Tuesday, June 30, 2009

Jon Hopkins - Insides

Jon Hopkins
Insides
(2009, Domino)
RIYL = DoF, Pantha du Prince, Four Tet

Every once in awhile, usually a long, long while, I am lucky enough to experience a certain type of album, an extra-ordinary piece that “clicks” with me so much that (and maybe you’ve had this happen to you… or maybe I’m crazy) on first listen, I feel like I’ve heard it somewhere, sometime in the past or in a dream, a place I can’t quite spot. Not, you know, “Oh, this Jet song sounds just like the Beatles,” or, “Oh, this Jet song sounds just like Iggy Pop,” or, “Oh, this Jet song sounds just like the Rolling Stones.” More like, “This music is the fulfillment of something that my life, my hippocampal experience, has been moving towards for years. This album was composed in my mind, all the clicks and clacks, instrumentation, white noise, harmonies and chord structures, and then folded up, tucked in an envelope, and stashed under a rug in the front room of some cortical fold, only to be recalled if certain choices were made, certain turns were taken; the right cards played, the right events played out.” And, as you might know or can certainly imagine, this is a freaking sweet experience. It’s illuminating. Poignant moments, maybe even ones imagined, are replayed in the mind’s eye; flashbulb emotions thought to be extinct show up in full force. The music becomes transcendent: it is felt, seen, sometimes even tasted as it pumps through headphones, and all as I’m only beginning to become familiar with it. It’s like receiving an album pre-programmed with all the associations that we generally attach only after years of meaningful, memory-creating listening.
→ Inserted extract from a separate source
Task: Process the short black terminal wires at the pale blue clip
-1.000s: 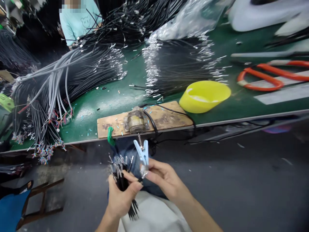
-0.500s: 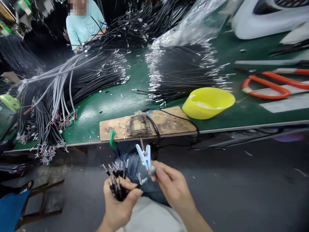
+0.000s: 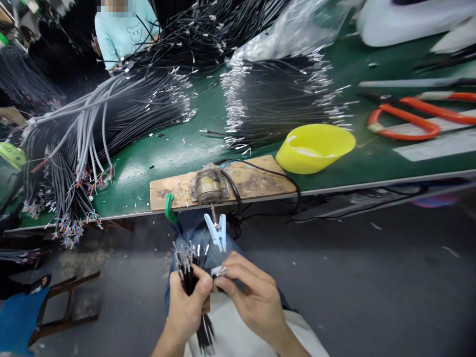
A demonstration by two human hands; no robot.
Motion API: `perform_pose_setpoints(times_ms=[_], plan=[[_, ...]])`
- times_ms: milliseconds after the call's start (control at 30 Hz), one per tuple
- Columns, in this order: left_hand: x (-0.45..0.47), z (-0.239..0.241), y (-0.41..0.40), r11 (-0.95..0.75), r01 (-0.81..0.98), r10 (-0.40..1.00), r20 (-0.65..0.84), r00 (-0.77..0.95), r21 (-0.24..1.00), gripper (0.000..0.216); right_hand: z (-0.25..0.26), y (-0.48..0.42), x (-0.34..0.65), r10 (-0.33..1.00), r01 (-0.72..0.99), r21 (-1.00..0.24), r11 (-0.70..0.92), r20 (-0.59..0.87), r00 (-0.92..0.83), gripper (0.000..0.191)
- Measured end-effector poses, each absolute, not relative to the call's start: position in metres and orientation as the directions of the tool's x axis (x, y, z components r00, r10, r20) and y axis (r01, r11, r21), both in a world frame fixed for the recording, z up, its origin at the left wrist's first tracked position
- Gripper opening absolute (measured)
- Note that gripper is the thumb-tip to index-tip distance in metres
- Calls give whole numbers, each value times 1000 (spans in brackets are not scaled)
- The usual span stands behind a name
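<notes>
My left hand point(image 3: 187, 308) is closed round a bundle of short black wires point(image 3: 189, 270) with bare metal tips pointing up, held over my lap. My right hand point(image 3: 250, 297) pinches the tip of one black wire point(image 3: 218, 271) right beside the bundle, its fingers closed. Just above both hands a light blue clothes peg point(image 3: 217, 232) hangs from a metal part under the wooden board point(image 3: 253, 181) clamped to the table edge.
On the green table point(image 3: 174, 153) lie big heaps of black and grey cables point(image 3: 92, 129), a stack of tinned black wires point(image 3: 275, 99), a yellow bowl point(image 3: 316, 147) and orange-handled scissors point(image 3: 412, 119). A person in a light blue shirt point(image 3: 122, 32) sits behind the far cables.
My right hand has dropped from the blue peg to the wire bundle and now pinches a wire tip. The left hand has shifted slightly right with the bundle.
</notes>
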State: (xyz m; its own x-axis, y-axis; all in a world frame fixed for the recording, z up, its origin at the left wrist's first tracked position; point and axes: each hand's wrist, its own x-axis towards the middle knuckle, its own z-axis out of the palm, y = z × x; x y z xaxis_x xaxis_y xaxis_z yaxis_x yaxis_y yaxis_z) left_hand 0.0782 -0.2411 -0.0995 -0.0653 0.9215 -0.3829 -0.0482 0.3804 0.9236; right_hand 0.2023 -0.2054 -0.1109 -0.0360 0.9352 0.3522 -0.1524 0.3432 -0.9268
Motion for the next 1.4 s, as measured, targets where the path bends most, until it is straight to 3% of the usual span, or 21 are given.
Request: perform_pose_setpoints(times_ms=[67,133,233,333,600,800,1000,1200,1300,1400], plan=[[75,-94,-237,333,-5,942,-333,-42,943,45,-111,-205,204,941,-222,-927,302,327,-88,23],[71,-88,-231,261,41,965,-262,3,964,42,-112,-205,202,963,-401,-907,126,209,-172,29],[70,-81,-224,152,80,985,-158,69,985,40,-112,-206,196,945,-663,-704,-254,-37,-324,37],[72,-80,-222,78,109,992,-88,92,991,34,-112,-202,193,872,-697,-537,-476,-187,-452,41],[76,-83,-232,-5,245,987,44,-153,969,7,-102,-158,197,920,-692,-605,-393,-254,-300,35],[80,-79,-227,-6,262,965,75,-253,965,8,-93,-144,188,894,-705,-551,-447,-239,-380,42],[86,-74,-214,24,273,966,48,-254,962,13,-91,-142,188,900,-718,-545,-432,-305,-310,33],[88,-73,-214,49,222,960,15,-278,974,13,-98,-141,179,901,-763,-483,-429,-282,-329,46],[87,-74,-217,60,213,967,-4,-256,975,13,-111,-144,184,874,-760,-449,-470,-355,-331,47],[84,-74,-221,84,215,971,-31,-238,973,8,-119,-149,193,875,-751,-492,-440,-423,-236,41]])
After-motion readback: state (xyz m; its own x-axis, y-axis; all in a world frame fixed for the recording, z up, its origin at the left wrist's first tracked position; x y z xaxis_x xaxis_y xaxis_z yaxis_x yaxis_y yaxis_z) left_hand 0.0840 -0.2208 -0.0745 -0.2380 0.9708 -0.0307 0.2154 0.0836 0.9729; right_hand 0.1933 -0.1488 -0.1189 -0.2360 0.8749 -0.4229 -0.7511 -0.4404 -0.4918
It’s awesome.

Insides is one these albums for me. It is the embodiment of a dream album, a gorgeous, perfectly crafted piece that has been playing—unbeknownst to me—in my mind for some time now. It’s been almost five years since Jon Hopkins’s last release, and, truly, the new album is worth the wait. I won’t bother you listing all the things Hopkins has been doing over those five years (producing, composing for modern dance shows, scoring films, blah blah blah), but know that he is a busy man and he is blowing up—and not on an esoteric-music blog scale, on an international, multi-disciplinary scale. It’s a recognition that is well deserved. The songs on Insides accomplish a flawless mix of diverse electronic sub-genres, maintaining complete and total cohesion as an album. There are prominent elements of minimalism and ambience, but also moments of dubstep force, glitch anxiety and fervent, swelling strings. There is a very complete range of styles hinted at, but no one is ever unleashed to the point of pastiche; the album, despite all its ambition and grandeur, is a triumph of restraint, control, and technical finesse. Insides is a moving, arresting work, an out-and-out beautiful, successful, great album.